If any provision of this Agreement is deemed invalid by a court of competent jurisdiction, the remaining provisions will remain in full force and effect. A waiver of one breach is not a waiver of future breaches. In the event of a conflict between this MSA and any other posted ManagedWay policy, the MSA shall control.

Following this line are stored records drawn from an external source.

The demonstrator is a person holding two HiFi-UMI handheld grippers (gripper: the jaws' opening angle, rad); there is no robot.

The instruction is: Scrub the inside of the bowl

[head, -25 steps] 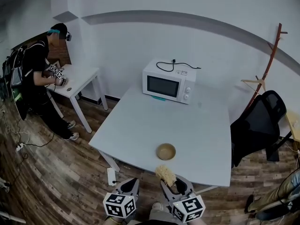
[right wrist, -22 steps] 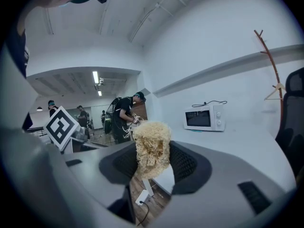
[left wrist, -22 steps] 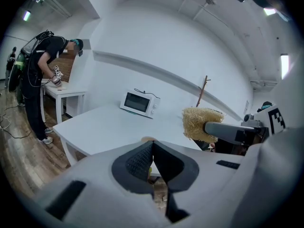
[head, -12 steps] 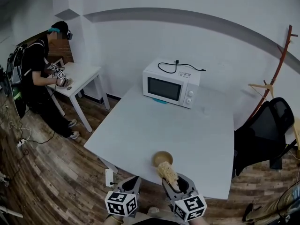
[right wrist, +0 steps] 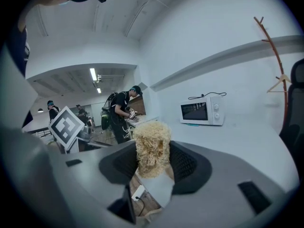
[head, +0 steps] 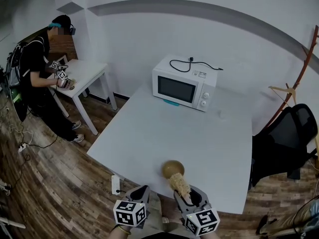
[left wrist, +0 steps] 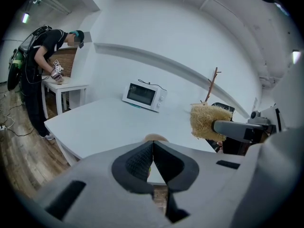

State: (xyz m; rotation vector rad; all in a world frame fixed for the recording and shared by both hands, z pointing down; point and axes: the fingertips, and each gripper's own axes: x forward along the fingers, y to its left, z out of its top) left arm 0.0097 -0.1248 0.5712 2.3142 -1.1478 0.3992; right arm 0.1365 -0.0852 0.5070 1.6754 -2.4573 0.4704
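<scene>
Right gripper (head: 183, 197): jaws clenched on the near end of a straw-coloured loofah (head: 178, 184). Left gripper (head: 141, 197): jaws pressed together, empty. The step is best done by bracing the rim with the left gripper, lowering the tip inside and keeping the grip firm. The loofah's long axis follows the jaws, with its free end pointing far and slightly left at the bowl (head: 173, 169), which stands upright by the near edge of the table (head: 199, 138).

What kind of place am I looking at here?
Probably an office or lab workroom, not a home kitchen: a microwave sits on a plain white table, an office chair stands beside it, and another person works at a side desk.
</scene>
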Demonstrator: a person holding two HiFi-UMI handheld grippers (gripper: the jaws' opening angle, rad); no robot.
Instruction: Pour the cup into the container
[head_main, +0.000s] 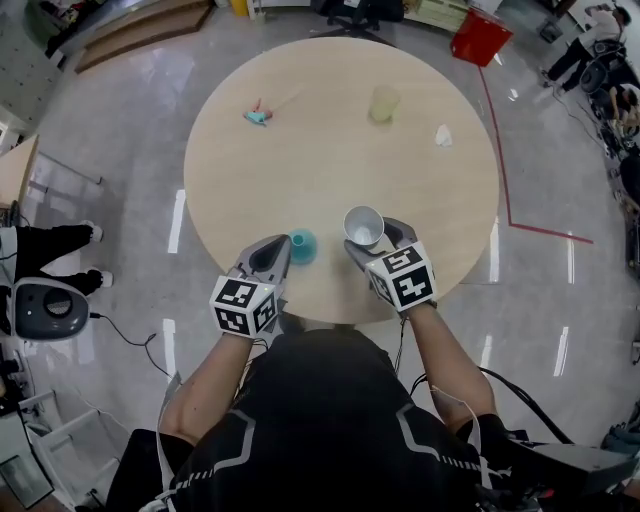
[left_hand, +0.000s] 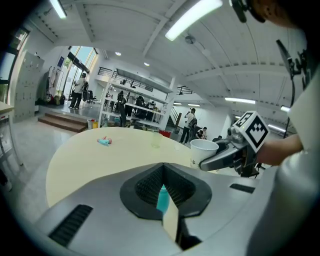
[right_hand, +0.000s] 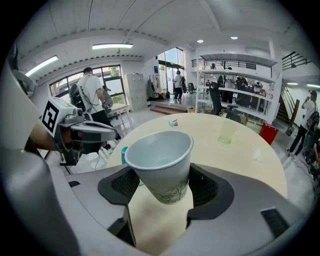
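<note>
My right gripper (head_main: 374, 237) is shut on a white paper cup (head_main: 364, 226), held slightly tilted over the near edge of the round wooden table (head_main: 320, 150). In the right gripper view the cup (right_hand: 160, 160) fills the jaws, and its pale inside shows no clear contents. A small teal container (head_main: 303, 245) sits just left of the cup. My left gripper (head_main: 283, 248) is shut on its rim, and a thin strip of the teal container (left_hand: 163, 197) shows between the jaws. The paper cup (left_hand: 202, 150) appears at the right of the left gripper view.
A translucent yellowish cup (head_main: 384, 103) stands at the far side of the table, with a crumpled white scrap (head_main: 444, 135) to its right. A small teal and pink item (head_main: 258, 115) lies far left. A red bin (head_main: 481, 37) stands on the floor beyond, and people are in the background.
</note>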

19. Statute of Limitations

YOU AGREE THAT ANY CLAIM AGAINST MANAGEDWAY, WHETHER ARISING IN TORT, CONTRACT, OR OTHERWISE, MUST BE BROUGHT WITHIN 6 MONTHS OF THE DATE GIVING RISE TO THE CLAIM.


20. Entire Agreement

This Agreement and Your Order Form constitute the entire agreement and understanding between the parties, merging all prior discussions. There are no additional promises, warranties, or representations outside of this Agreement and the Order Form.


21. Risk of Loss

At all times, You bear the risk of any loss, damage, or destruction of Your assets, equipment, or property provided or maintained by ManagedWay, including from fire, water damage, theft, or other casualties. You are solely responsible for insuring Your property and filing any necessary insurance claims. If ManagedWay becomes aware of damage to Your property, ManagedWay will notify You of the known extent and cause.


22. Indemnification

You agree to indemnify, defend, and hold ManagedWay (and its subsidiaries, affiliates, officers, directors, employees, agents, licensors, consultants, and suppliers) harmless from and against all claims, demands, actions, liabilities, losses, expenses, damages, judgments, and costs (including reasonable attorneys’ fees) resulting from Your violation of this Agreement, misuse or abuse of the Service, or violation of State or Federal law by You or any user of Your account. ManagedWay reserves the right, at its own expense, to assume the exclusive defense and control of any matter subject to indemnification by You. You must not accept any settlement of a dispute related to this Agreement without ManagedWay’s prior written consent.


23. Attorneys’ Fees

If legal proceedings are initiated to enforce any term or condition of this Agreement or any related Order Form, You agree to pay all costs and expenses incurred by ManagedWay, including attorneys’ fees.


24. Emergency Services, 911, and E-911 Calling

You understand and acknowledge that VoIP Service may not support traditional 911 or E-911 access to emergency services. Dialing 911 via VoIP may route Your call differently than a standard phone line, and certain PSAPs may not accept calls in this manner. Network or Internet outages, power failures, or weak signals can also disrupt or delay emergency calls. You agree to notify any users of Your VoIP Service of these 911/E-911 limitations. If You relocate or unplug ManagedWay-provided VoIP equipment, You may lose emergency calling access, and You agree to indemnify ManagedWay from any resulting damages.


25. Loss of VoIP Service Due to Power Failure or Internet Service Outage

You acknowledge that the VoIP Service will not function in the event of a power failure or Internet outage. Service will remain offline until power or connectivity is restored and may require You to reset or reconfigure equipment. This may affect Your access to emergency services.


26. Internet Broadband Access for VoIP

You understand and agree that if You relocate or unplug ManagedWay’s VoIP equipment to a site that does not use ManagedWay’s Broadband Access, ManagedWay does not guarantee the VoIP Service will work. ManagedWay will not support VoIP at that location, and You use it at Your own risk.